Assignment: Lines that include the string "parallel" are the ones to copy from the entries below.

Data supplied:
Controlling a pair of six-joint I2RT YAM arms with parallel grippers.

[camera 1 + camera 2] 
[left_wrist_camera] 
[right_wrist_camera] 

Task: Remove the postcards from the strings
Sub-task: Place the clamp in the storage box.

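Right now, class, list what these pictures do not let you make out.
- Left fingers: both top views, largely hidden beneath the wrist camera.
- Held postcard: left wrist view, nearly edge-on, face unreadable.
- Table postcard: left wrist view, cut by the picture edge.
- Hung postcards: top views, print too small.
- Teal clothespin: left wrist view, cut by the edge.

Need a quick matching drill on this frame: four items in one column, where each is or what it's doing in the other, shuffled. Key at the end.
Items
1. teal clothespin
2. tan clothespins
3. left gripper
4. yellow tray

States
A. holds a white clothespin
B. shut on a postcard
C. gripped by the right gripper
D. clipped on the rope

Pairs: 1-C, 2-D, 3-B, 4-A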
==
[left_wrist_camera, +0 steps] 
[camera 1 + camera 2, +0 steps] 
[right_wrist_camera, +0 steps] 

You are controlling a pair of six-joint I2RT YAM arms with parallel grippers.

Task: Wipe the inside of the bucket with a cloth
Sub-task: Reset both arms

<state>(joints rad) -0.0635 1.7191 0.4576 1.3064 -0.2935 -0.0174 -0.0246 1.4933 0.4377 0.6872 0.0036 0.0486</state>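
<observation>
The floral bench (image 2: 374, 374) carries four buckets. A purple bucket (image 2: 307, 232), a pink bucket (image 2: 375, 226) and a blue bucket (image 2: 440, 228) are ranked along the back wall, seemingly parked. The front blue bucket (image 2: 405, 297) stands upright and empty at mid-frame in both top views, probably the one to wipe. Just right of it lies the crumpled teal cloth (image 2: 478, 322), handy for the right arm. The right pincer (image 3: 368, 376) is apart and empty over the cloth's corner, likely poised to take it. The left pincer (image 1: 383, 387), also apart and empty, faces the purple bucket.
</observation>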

Response to the task:
Controlling a pair of six-joint I2RT YAM arms with parallel grippers.
You are controlling a pair of six-joint I2RT YAM arms with parallel grippers.

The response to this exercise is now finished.